[Task]: From the entries below, copy every line that holds the word "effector".

[Supplied material]:
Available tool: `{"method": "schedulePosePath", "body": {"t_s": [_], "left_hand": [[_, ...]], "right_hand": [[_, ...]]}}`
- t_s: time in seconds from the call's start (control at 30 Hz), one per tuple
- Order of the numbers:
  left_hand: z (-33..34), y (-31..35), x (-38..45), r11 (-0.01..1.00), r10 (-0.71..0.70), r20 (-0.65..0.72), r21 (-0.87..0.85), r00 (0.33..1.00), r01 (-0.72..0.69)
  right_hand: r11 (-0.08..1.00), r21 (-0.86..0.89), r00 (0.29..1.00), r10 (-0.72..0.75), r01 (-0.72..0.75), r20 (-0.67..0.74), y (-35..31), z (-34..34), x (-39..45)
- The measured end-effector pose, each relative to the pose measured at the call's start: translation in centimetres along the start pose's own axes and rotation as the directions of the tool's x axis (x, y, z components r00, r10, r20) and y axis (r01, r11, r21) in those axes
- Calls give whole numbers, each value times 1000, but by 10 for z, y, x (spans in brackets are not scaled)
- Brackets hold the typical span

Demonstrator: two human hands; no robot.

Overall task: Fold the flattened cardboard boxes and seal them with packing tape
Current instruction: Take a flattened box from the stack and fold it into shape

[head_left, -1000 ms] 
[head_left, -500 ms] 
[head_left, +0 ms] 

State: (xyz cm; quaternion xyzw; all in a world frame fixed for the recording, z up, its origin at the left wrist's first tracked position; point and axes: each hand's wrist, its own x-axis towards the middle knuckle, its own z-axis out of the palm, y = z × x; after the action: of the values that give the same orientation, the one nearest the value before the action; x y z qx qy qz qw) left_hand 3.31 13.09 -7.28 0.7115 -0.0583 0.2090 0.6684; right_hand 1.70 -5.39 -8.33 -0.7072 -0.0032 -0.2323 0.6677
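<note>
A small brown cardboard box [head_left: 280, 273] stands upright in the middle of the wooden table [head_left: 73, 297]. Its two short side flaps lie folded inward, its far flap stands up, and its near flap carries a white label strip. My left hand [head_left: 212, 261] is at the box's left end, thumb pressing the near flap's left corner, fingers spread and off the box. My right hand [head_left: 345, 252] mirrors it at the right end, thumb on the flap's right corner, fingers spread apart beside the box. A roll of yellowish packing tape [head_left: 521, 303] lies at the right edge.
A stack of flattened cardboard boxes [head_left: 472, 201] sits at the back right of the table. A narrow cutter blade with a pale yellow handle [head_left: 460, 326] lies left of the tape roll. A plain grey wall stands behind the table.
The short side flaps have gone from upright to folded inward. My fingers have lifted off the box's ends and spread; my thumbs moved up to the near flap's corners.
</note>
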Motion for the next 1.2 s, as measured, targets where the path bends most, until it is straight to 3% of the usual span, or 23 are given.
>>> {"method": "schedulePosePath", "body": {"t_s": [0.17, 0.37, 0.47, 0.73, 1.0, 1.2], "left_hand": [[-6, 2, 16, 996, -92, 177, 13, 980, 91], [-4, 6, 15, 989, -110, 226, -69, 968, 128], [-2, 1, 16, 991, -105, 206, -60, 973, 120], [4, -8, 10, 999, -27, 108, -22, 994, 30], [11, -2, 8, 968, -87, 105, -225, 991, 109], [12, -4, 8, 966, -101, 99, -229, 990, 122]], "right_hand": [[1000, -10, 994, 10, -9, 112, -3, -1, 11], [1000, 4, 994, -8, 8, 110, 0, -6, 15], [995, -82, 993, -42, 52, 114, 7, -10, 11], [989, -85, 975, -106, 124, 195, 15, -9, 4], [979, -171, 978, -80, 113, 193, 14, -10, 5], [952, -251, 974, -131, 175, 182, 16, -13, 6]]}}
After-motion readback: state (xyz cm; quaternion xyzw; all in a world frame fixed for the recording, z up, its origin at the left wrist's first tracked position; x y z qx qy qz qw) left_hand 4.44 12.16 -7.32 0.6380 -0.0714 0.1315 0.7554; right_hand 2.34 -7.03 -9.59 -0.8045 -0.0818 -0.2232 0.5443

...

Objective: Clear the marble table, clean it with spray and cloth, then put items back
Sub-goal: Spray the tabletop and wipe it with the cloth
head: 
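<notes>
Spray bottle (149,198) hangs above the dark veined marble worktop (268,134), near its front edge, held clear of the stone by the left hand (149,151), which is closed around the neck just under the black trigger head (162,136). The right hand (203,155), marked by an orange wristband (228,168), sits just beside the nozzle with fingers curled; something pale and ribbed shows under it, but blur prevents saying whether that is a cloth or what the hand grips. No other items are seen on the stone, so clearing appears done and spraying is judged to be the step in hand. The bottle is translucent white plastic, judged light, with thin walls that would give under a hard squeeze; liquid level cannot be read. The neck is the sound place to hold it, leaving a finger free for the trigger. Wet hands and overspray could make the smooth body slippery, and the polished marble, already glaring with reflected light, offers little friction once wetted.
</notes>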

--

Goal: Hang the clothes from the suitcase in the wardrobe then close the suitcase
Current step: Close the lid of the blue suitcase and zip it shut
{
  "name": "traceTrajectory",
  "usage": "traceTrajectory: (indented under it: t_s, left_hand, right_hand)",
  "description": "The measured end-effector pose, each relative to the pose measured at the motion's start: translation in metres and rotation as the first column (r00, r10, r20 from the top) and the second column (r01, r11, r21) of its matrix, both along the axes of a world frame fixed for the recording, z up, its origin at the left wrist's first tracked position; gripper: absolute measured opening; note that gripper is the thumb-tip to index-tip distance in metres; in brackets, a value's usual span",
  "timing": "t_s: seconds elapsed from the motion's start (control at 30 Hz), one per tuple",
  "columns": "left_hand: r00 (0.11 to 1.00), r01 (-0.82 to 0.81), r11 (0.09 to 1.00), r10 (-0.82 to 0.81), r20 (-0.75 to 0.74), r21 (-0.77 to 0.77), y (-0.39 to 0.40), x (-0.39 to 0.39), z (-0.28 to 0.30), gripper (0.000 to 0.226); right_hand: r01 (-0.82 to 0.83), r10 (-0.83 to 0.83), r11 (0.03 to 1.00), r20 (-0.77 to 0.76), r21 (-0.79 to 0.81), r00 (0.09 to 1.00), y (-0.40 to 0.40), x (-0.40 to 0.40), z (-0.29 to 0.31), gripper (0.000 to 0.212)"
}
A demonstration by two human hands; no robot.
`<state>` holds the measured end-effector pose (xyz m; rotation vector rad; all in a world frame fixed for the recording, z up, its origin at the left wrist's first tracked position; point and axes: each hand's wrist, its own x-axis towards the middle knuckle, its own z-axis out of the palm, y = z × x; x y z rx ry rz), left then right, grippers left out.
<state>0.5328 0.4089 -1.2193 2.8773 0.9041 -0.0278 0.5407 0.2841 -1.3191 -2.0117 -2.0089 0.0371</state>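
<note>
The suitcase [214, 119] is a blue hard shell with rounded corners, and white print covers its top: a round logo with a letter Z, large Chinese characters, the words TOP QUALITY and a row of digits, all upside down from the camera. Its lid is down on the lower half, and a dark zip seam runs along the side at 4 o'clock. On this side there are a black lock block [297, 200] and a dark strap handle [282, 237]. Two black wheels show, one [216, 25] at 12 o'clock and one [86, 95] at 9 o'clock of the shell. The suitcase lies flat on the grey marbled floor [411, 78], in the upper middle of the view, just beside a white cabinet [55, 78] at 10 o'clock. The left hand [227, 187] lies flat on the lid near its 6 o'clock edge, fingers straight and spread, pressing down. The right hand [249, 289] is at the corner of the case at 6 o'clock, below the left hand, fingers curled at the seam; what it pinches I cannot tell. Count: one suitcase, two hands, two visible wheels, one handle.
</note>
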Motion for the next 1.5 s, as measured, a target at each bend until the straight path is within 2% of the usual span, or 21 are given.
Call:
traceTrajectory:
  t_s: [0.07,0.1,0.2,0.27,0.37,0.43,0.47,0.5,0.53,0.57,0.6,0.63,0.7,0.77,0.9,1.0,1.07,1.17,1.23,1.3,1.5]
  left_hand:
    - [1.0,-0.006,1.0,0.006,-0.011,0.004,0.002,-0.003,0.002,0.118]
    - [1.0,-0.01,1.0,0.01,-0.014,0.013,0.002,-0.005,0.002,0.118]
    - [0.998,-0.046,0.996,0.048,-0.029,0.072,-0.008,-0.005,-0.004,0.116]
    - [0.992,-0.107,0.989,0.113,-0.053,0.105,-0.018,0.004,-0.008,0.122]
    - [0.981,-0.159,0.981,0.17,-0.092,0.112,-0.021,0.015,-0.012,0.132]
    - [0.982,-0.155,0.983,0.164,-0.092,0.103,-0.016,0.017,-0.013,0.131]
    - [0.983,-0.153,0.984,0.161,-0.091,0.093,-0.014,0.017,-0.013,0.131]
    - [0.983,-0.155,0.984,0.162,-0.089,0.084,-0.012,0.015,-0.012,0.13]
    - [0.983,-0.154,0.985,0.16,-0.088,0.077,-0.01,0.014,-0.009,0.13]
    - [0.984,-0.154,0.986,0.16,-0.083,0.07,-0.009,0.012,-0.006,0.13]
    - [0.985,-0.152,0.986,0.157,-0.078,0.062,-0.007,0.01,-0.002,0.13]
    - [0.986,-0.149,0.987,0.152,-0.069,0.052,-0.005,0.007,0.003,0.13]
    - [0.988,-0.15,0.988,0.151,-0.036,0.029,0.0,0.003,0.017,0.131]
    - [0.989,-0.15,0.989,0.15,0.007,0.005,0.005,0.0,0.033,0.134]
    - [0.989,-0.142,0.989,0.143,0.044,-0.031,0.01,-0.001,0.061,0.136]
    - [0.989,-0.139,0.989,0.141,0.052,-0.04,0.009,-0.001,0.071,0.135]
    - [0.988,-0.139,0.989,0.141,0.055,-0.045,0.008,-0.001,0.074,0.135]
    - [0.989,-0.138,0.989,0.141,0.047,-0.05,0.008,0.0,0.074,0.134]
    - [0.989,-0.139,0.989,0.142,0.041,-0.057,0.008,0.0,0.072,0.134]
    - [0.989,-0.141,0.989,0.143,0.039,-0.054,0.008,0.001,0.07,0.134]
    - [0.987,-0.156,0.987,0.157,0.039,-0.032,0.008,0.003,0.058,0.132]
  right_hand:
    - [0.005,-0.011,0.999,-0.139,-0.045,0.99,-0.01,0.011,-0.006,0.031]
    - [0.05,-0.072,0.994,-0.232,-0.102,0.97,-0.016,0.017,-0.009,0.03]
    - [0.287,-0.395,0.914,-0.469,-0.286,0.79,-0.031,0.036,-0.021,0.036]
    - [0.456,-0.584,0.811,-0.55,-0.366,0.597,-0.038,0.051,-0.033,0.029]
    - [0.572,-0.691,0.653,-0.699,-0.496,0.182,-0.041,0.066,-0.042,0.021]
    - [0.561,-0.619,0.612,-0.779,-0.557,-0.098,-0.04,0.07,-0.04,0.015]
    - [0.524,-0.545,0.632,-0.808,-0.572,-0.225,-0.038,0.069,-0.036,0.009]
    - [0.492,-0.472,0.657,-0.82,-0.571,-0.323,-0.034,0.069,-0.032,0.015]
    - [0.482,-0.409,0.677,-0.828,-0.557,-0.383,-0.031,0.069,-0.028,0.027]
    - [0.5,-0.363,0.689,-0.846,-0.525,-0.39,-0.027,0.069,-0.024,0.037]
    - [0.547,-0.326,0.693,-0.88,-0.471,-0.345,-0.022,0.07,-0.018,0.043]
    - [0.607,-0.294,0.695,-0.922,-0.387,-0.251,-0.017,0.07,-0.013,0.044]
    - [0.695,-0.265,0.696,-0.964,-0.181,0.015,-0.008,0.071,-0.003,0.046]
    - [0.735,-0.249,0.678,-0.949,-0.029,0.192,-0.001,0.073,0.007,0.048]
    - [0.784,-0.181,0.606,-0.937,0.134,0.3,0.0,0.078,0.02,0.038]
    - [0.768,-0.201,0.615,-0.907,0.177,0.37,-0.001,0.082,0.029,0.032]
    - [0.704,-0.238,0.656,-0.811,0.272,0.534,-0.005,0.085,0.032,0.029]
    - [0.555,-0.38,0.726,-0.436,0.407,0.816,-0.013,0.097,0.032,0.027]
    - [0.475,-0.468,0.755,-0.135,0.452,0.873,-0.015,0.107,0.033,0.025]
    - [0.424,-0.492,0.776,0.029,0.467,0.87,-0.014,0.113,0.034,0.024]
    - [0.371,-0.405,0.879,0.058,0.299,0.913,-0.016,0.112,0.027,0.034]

[Answer for the task]:
- The measured end-effector pose, each relative to the pose measured at the call's start: translation in centimetres along the start pose's own axes and rotation as the directions of the tool's x axis (x, y, z components r00, r10, r20) and y axis (r01, r11, r21) in those axes
  "description": "The measured end-effector pose, each relative to the pose measured at the motion's start: translation in metres and rotation as the first column (r00, r10, r20 from the top) and the second column (r01, r11, r21) of its matrix, both along the axes of a world frame fixed for the recording, z up, its origin at the left wrist's first tracked position; gripper: absolute measured opening; note that gripper is the thumb-tip to index-tip distance in metres; in brackets, a value's usual span",
`<state>` holds the measured end-effector pose (xyz m; rotation vector rad; all in a world frame fixed for the recording, z up, its origin at the left wrist's first tracked position; point and axes: each hand's wrist, its own x-axis towards the middle knuckle, its own z-axis out of the palm, y = z × x; x y z rx ry rz), left then right, grippers left out.

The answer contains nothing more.